Un vaste hall recouvert d'un carrelage miroitant s'étendait sous mon fait. Un tapis brodé noir en jonchait le sol au centre jusqu'aux pieds d'une volée d'escaliers en marbre. À l'étage, un balcon soutenu par des colonnes à la naissance des marches parcourait le pourtour des murs. Tout était de marbre couleur écru, à l'exception des meubles luxueux en bois vernis. L'architecture était voûtée, chaque entrée était remarquable par une arcade délimitée par des colonnes. En face des escaliers, une arcade se distinguait davantage des autres, de par sa porte massive. Ce devait probablement être l'entrée des lieux.

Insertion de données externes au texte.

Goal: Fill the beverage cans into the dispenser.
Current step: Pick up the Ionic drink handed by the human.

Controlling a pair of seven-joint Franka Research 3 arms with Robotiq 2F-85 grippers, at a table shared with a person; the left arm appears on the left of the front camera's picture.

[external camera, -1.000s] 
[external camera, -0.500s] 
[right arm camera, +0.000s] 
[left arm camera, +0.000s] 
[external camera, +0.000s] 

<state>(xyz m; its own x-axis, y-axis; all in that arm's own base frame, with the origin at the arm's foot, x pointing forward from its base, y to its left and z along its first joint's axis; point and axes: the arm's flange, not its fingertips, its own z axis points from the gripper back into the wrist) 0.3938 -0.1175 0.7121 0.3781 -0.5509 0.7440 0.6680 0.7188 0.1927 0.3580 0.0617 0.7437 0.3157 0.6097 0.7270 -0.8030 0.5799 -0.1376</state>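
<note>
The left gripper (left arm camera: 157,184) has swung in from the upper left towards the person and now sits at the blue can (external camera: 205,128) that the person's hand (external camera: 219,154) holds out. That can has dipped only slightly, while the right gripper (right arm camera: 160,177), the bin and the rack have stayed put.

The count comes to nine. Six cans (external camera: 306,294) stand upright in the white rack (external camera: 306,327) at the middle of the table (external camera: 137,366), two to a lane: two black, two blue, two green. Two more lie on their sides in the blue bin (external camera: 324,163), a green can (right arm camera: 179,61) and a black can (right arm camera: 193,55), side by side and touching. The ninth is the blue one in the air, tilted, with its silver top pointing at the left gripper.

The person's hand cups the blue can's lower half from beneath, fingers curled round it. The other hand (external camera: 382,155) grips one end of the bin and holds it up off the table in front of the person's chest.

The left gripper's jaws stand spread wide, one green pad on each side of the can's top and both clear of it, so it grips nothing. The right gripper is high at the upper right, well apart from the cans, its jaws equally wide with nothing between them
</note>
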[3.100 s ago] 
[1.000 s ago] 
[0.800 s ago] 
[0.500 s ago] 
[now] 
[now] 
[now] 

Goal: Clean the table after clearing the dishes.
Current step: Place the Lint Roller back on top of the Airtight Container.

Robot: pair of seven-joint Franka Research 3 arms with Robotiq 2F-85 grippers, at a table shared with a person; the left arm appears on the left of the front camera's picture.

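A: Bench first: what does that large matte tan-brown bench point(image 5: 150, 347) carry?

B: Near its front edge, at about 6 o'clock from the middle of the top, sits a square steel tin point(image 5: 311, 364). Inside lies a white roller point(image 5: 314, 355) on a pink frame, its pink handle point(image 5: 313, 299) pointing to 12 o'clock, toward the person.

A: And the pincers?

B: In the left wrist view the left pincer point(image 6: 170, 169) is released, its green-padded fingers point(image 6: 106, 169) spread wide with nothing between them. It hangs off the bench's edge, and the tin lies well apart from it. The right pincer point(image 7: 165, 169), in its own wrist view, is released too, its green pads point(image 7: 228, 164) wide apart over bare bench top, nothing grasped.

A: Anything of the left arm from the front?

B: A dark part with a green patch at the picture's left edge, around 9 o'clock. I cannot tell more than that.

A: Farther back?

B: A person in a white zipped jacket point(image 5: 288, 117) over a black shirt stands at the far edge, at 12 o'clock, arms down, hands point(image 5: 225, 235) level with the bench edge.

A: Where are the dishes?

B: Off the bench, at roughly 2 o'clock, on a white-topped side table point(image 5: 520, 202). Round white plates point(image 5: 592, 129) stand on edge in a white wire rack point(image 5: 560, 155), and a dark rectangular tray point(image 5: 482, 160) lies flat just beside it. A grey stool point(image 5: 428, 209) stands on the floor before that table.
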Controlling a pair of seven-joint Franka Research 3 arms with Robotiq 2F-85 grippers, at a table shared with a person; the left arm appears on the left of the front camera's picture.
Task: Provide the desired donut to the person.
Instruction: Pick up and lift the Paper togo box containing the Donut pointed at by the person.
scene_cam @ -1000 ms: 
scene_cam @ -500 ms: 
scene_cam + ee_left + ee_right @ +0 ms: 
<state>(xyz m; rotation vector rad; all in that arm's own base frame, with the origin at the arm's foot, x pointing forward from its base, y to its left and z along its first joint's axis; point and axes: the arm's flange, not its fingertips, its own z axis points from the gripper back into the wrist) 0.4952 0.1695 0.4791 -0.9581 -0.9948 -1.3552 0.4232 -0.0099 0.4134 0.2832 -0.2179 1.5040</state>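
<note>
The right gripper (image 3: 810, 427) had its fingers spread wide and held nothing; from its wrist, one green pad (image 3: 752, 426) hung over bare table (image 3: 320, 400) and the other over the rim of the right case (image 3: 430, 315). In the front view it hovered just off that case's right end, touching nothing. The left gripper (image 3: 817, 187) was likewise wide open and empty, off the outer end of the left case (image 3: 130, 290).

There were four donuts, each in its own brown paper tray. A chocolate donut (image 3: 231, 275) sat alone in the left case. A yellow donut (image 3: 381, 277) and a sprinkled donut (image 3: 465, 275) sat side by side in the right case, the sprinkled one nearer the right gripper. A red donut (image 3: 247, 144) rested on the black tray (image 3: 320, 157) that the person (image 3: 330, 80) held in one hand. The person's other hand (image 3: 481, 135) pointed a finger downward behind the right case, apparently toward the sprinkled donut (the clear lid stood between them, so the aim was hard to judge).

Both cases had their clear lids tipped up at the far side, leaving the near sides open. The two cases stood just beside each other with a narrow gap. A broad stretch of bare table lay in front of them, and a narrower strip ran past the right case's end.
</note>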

J'entrepris donc de me rendre dans cette direction, et me glissais par l'imposante porte entrebâillée.
Et là, je crus que j'allais tomber au sol, et par la même occasion dans ce néant qui m'avait envahit un moment plus tôt.
Je descendis les deux marches qui me séparaient de l'étendue verdoyante qui surplombait le terrain. J'exécutais un tour complet sur moi même pour admirer le domaine dans lequel je me trouvais, même si ce n'était pas la première fois que je le voyais, la magnificence de cette endroit me frappa comme au premier jour.
Car oui, je connaissais ce lieu, je venais de sortir de l'enceinte du manoir caché dans les sous-bois.
- Arya ! C'est pas vrai comment tu as fait pour te sortir du lit.
Je me retournai vivement, la voix accusatrice de Marley m'ayant sortie de ma contemplation.
- tu ne dois pas te lever, la blessure est encore trop récente, tu dois te reposer.
Ignorant ses commentaires inintéressants, je l'interrogeais plutôt sur la partie que je jugeais plus intrigante.
- Marley... Qu'est-ce qu'on fait dans le manoir..?
Ma voix s'était faite plus tremblotante et incertaine que voulu.
La brune lâcha un soupir et se pinça l'arête du nez du bout des doigts, comme confrontée à une décision pénible.
- ok, très bien. Rentre avec moi et je t'expliquerai...
Je ne lui fit pas répéter une seconde fois et réglais mon pas sur le sien jusqu'à la couchette, mon regard vagabondant au hasard sur les recoins du hall fastueux.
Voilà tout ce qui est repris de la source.